EXERCISE DETAILS =>
Only the lines from the beginning of the data below through the line that contains "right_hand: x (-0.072" should be repeated, exactly as written.

··· PROVIDED MATERIAL ···

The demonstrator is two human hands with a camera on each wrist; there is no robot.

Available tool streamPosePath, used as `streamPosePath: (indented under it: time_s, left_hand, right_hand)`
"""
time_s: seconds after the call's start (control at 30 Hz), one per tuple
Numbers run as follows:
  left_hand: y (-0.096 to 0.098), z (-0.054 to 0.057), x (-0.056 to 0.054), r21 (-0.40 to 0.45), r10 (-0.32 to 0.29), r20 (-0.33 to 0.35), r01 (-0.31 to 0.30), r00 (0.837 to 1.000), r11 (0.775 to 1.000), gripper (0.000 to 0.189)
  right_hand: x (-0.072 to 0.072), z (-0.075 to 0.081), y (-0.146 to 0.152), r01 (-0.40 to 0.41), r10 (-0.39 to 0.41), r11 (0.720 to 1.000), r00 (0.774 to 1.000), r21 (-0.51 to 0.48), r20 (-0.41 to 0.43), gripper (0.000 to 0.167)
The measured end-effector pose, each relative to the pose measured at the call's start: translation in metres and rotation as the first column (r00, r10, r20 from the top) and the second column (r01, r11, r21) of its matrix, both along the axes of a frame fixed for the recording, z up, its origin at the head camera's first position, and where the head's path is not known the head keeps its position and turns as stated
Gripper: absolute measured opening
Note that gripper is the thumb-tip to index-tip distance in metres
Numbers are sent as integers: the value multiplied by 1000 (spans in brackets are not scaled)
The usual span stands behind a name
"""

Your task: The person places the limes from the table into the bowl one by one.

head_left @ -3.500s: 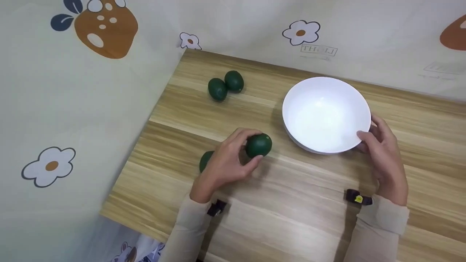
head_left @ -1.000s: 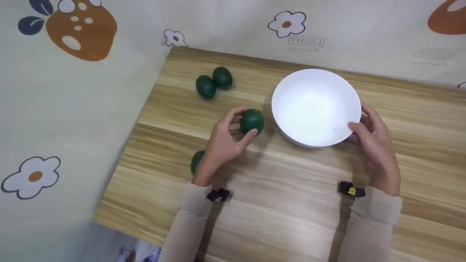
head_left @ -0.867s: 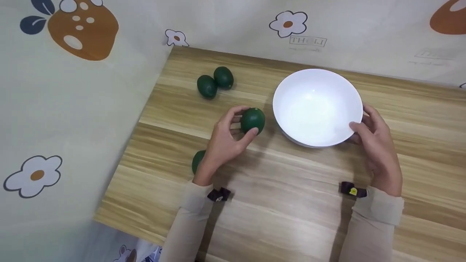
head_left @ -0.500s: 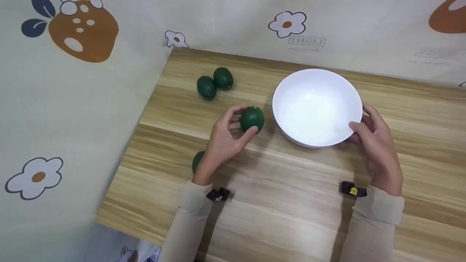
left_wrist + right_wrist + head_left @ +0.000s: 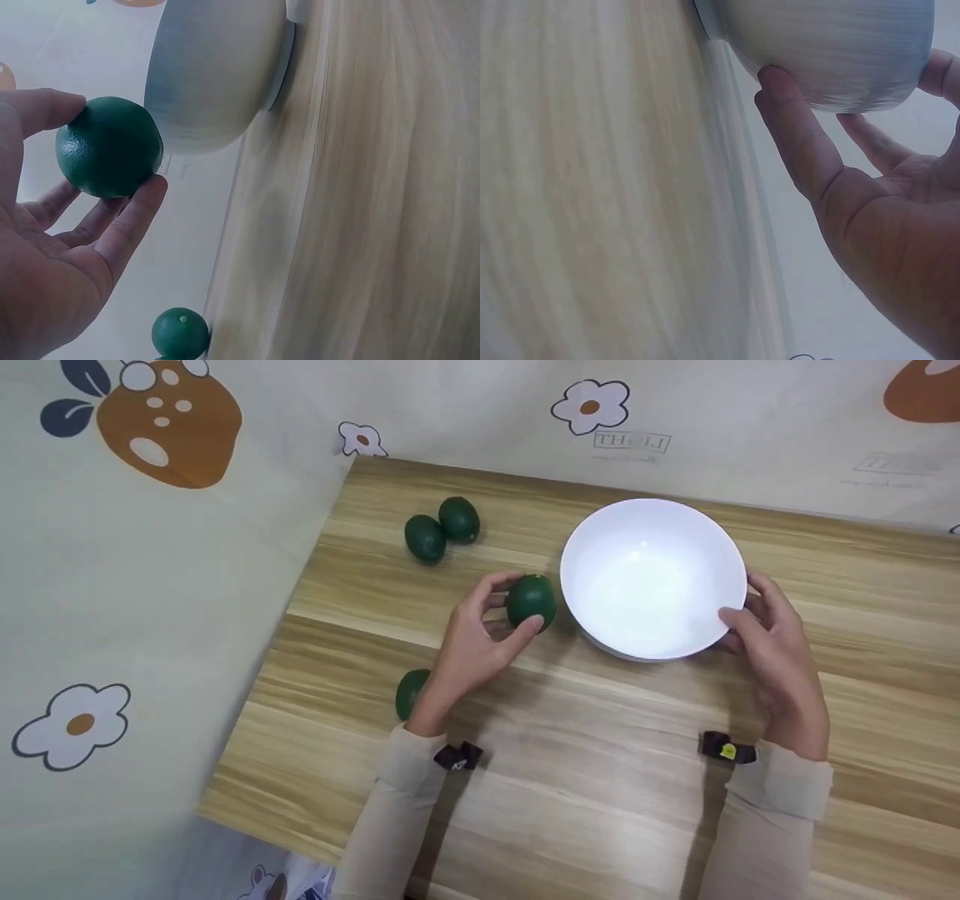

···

WRITTEN ANSWER =>
The demonstrator is two human hands with a camera on each wrist; there is no robot.

Available tool streamPosePath, used as `streamPosePath: (indented under it: time_s, left_hand, right_hand)`
"""
time_s: seconds after the call's start (control at 30 Hz), one per tuple
Numbers run as follows:
  left_hand: y (-0.096 to 0.098), z (-0.054 to 0.057), x (-0.056 to 0.054), r21 (-0.40 to 0.45), r10 (-0.32 to 0.29), r20 (-0.33 to 0.35), r01 (-0.31 to 0.30), r00 (0.837 to 1.000), r11 (0.775 to 1.000), gripper (0.000 to 0.189)
  right_hand: x (-0.072 to 0.072), z (-0.075 to 0.081), y (-0.146 to 0.152), r01 (-0.40 to 0.41), r10 (-0.39 to 0.41), r11 (0.720 to 1.000), r00 (0.774 to 1.000), r21 (-0.51 to 0.48), r20 (-0.41 to 0.43), gripper (0.000 to 0.167)

This exercise requires no additional output.